__Task requirements__: Look through the data below and count each line where the word "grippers" appears. Reply with the count alone.
**** Records shown ****
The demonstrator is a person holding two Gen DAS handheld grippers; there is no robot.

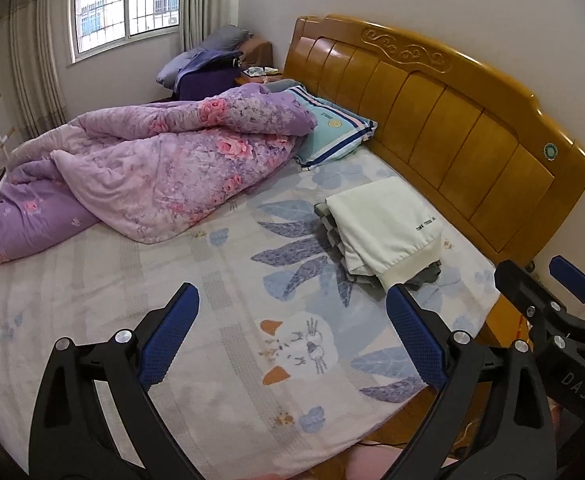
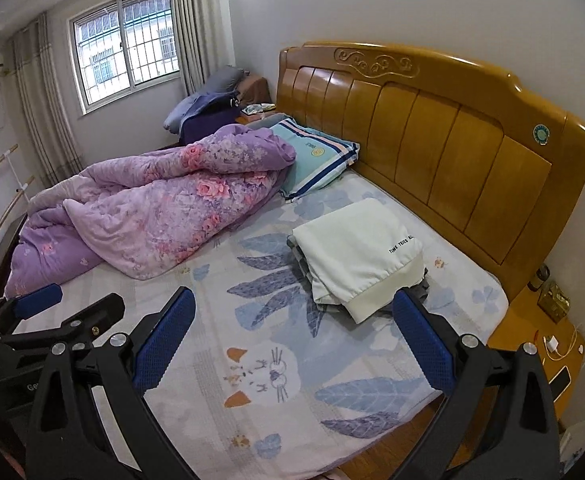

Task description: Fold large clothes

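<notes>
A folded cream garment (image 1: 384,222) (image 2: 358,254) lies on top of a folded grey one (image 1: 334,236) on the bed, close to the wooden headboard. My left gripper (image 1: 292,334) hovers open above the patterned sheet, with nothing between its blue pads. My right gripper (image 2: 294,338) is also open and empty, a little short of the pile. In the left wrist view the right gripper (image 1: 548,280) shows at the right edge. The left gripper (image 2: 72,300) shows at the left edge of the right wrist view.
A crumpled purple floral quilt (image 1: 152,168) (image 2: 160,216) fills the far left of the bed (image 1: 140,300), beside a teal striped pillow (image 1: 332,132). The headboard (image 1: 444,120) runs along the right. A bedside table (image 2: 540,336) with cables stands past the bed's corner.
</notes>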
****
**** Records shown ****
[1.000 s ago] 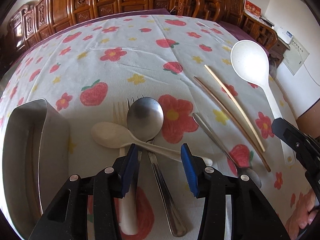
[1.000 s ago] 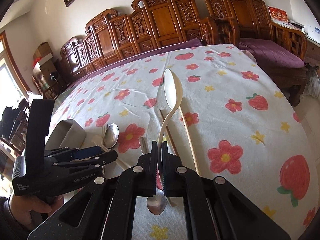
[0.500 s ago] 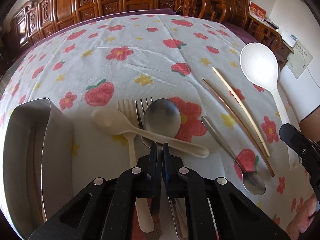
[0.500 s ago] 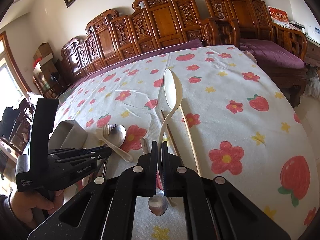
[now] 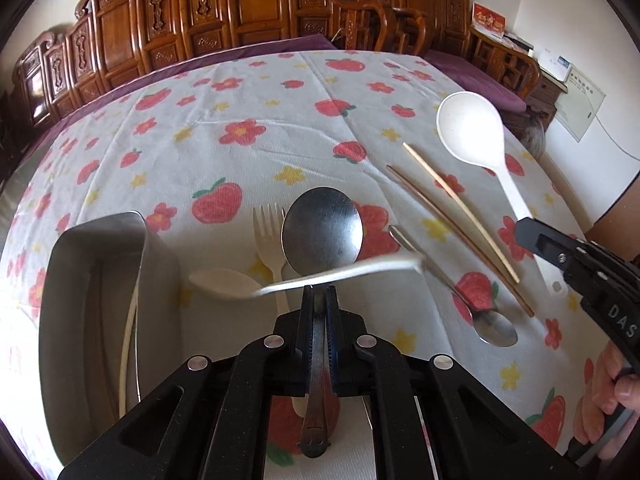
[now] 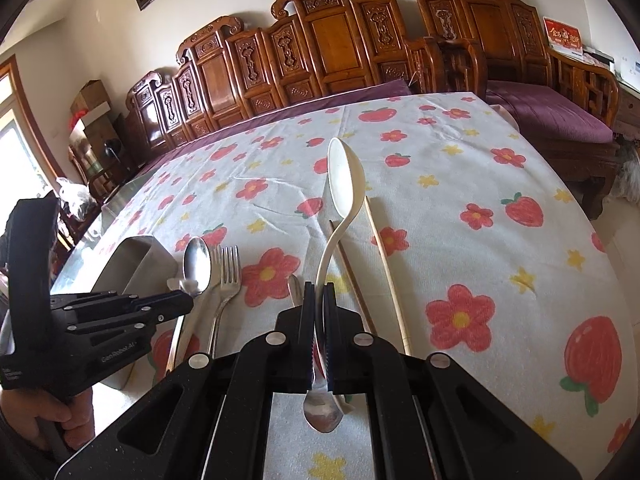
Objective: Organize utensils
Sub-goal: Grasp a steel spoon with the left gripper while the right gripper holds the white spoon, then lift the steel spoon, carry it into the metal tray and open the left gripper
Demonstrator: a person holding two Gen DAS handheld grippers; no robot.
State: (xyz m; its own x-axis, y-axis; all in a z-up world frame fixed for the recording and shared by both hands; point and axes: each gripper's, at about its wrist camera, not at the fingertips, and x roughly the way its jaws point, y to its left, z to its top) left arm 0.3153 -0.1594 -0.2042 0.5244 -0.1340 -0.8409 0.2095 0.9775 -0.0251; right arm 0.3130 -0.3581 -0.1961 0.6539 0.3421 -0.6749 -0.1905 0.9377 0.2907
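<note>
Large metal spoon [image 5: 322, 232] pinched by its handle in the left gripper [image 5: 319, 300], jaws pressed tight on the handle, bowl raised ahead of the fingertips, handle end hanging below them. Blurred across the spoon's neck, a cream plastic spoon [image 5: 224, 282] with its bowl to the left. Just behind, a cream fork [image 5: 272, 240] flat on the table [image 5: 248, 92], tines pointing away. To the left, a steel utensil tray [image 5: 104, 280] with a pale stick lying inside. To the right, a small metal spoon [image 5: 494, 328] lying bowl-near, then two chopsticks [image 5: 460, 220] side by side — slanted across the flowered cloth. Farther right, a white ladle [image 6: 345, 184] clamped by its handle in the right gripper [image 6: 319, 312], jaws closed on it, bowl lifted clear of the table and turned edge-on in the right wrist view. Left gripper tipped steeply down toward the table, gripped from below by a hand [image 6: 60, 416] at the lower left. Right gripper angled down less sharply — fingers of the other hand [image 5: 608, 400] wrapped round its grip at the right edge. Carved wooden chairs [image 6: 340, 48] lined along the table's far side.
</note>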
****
__Solution to the exercise__: 2